How to Brief a Guest Before Recording to Get the Best Possible Performance
The single highest-leverage action a podcast host can take before a guest interview is a thorough
pre-recording brief. This takes fifteen minutes and routinely produces a forty-five-minute
improvement in interview quality. It's one of the most underused tools in podcasting.
What a Guest Brief Covers: Walk the guest through: what the show is about and who listens (so they know how to pitch their language),
the specific angle you want to explore (not all of their expertise — the specific slice that serves this episode), the format
(how long, rough structure), and what you want from them (stories, honest opinions, specific moments, not polished talking points).
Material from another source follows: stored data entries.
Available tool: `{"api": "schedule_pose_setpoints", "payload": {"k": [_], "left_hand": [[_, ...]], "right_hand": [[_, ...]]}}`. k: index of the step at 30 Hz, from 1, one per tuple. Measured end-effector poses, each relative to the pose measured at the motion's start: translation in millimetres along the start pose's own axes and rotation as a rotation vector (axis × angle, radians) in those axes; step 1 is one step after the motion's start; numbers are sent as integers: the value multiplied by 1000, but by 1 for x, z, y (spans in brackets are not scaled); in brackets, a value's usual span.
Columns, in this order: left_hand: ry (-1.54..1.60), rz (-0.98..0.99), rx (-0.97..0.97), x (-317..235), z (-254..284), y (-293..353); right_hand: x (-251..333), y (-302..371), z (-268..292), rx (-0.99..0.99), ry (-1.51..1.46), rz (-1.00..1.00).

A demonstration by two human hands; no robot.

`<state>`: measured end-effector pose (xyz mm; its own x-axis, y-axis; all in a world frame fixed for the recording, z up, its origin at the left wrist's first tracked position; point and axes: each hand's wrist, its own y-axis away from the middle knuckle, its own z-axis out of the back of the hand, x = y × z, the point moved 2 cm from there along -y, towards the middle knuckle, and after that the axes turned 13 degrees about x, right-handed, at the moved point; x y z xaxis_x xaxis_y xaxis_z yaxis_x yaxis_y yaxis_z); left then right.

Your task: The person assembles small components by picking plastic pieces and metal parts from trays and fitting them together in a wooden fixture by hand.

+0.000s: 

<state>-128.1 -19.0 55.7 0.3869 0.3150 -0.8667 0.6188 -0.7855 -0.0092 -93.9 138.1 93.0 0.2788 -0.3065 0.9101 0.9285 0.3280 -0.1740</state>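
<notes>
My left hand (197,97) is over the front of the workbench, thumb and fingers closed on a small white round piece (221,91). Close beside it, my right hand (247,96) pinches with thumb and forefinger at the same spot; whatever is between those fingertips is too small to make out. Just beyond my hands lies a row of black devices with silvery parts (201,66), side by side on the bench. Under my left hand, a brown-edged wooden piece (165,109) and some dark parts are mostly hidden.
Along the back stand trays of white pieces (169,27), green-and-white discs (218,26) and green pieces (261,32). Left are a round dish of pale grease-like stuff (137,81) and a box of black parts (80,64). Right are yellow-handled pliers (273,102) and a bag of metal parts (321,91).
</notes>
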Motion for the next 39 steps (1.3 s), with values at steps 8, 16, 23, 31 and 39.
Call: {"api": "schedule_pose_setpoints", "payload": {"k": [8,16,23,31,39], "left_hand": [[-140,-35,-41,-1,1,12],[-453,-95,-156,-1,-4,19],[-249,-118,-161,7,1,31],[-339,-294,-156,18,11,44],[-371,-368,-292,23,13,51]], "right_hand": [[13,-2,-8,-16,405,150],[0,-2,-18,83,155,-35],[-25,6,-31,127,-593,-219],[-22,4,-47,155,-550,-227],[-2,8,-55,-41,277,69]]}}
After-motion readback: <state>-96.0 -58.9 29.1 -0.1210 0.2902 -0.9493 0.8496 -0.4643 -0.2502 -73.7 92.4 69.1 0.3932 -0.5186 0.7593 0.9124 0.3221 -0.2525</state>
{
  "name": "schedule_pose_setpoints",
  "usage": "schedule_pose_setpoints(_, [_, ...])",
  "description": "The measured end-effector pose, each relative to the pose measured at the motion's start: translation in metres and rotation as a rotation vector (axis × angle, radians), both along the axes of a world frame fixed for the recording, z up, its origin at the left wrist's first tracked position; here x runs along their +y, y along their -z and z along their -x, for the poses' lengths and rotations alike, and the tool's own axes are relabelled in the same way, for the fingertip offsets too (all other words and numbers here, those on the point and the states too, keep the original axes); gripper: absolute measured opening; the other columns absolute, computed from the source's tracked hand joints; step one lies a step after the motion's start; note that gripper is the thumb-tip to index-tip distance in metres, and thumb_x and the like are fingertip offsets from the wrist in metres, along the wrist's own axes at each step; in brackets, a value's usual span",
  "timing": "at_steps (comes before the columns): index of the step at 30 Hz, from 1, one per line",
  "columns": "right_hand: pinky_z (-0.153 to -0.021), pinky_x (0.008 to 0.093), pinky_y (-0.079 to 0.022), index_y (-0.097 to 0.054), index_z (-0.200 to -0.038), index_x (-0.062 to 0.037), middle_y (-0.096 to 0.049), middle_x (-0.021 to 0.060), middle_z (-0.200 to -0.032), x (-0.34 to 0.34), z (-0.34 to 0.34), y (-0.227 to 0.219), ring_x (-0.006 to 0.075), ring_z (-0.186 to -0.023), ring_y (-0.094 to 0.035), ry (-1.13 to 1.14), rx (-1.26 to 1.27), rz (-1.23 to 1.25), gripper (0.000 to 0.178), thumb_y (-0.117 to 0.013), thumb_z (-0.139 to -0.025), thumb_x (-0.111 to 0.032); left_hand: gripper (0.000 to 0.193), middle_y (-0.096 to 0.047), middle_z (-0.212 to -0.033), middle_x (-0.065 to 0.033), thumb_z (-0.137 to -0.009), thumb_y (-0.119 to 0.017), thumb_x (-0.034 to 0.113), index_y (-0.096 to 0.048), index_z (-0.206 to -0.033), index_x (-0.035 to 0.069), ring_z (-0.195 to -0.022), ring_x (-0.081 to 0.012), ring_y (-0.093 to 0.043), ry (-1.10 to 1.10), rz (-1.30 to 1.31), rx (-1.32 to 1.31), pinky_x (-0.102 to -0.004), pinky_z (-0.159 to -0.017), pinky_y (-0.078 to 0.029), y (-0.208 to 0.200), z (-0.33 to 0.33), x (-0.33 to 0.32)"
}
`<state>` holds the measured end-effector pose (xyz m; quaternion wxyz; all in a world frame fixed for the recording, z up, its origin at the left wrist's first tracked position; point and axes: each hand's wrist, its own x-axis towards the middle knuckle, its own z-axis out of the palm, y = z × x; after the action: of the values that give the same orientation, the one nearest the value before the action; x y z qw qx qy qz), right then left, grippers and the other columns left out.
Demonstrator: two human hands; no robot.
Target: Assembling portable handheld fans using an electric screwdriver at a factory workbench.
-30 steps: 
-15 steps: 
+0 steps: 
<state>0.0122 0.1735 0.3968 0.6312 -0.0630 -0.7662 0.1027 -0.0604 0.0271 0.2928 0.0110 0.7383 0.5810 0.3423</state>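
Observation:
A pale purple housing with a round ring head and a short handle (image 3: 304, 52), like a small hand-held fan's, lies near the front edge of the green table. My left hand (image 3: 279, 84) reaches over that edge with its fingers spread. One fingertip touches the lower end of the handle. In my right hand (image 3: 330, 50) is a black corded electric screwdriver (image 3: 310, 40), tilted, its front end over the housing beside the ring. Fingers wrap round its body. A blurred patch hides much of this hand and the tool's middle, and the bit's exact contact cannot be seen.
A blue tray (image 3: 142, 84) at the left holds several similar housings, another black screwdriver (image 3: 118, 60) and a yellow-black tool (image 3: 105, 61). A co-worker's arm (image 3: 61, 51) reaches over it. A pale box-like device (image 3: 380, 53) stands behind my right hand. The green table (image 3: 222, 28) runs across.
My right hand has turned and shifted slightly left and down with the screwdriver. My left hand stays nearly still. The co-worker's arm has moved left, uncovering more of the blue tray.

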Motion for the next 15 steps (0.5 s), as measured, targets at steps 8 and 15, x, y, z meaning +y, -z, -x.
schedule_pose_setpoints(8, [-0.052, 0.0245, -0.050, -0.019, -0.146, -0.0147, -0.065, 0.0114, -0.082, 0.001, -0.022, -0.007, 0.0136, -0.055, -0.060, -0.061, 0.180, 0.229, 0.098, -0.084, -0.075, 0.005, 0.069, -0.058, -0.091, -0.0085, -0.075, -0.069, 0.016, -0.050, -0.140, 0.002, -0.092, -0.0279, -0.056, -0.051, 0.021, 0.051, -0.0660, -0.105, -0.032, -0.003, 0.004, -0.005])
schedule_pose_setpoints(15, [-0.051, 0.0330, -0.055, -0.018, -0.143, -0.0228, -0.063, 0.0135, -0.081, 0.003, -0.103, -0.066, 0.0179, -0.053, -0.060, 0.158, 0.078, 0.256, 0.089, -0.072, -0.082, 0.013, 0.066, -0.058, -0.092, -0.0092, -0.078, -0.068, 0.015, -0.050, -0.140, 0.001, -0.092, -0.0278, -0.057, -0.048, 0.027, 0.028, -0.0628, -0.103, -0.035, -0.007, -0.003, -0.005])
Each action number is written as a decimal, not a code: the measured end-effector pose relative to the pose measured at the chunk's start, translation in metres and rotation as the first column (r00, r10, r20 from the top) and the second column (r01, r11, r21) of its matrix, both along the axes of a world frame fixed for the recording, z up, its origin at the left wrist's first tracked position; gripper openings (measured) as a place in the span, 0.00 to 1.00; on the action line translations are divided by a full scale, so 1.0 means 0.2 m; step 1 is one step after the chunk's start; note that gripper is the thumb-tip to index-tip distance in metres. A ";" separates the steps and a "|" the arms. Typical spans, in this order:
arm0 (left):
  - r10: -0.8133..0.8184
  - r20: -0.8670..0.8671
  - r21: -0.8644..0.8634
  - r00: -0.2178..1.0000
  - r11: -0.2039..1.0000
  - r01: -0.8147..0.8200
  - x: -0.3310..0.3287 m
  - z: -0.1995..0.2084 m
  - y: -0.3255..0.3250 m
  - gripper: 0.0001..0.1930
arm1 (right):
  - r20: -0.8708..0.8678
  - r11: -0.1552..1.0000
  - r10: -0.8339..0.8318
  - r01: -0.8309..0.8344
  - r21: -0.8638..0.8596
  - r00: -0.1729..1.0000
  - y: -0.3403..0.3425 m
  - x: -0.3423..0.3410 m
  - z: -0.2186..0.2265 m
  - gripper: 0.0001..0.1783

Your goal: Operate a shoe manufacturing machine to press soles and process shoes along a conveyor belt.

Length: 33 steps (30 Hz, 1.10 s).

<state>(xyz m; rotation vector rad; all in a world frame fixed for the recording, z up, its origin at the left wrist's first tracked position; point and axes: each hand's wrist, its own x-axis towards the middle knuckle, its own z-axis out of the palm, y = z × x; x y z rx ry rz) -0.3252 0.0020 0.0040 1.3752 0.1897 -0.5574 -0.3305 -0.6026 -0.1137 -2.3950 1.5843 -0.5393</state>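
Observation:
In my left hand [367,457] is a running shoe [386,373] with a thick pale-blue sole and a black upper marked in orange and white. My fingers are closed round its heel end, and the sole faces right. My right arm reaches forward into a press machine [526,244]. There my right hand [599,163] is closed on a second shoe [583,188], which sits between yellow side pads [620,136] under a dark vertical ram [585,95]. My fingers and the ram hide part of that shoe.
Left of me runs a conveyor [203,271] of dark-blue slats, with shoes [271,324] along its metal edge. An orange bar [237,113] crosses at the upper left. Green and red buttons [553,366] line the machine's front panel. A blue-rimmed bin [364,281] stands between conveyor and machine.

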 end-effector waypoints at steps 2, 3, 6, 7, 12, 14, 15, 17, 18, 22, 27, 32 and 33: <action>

Be explicit about the last point. Tell your guests: "I'm not looking for PR-ready soundbites. I want
specific moments, honest reactions, and the things you actually think. The more specific and
personal your answers, the better the episode." Most guests don't know this. Most guests show up
prepared to promote, not to converse.
The Expectations Conversation: Cover practical logistics: when they'll receive files, how editing
works, whether they'll be able to review before publishing. Guests who have anxiety about what
will be published with their name on it perform more guardedly during the recording. Clarity about
the process removes that anxiety.
Story Mining in the Brief: The pre-interview call is also an opportunity to find the specific stories
and moments that will anchor the episode. Ask the guest casually: "Is there anything you're
especially energized to talk about right now? Any specific experience from the last year that really
shaped your thinking on this?" The answer to this question often produces the best material in the
episode — and you now know to go there deliberately.
Tech Check for Remote Guests: For remote recordings, the brief should include a technology check:
what platform you're using, how to join, what to do if the connection drops, headphone use, mic
distance. A guest who joins technically prepared wastes no recording time on setup.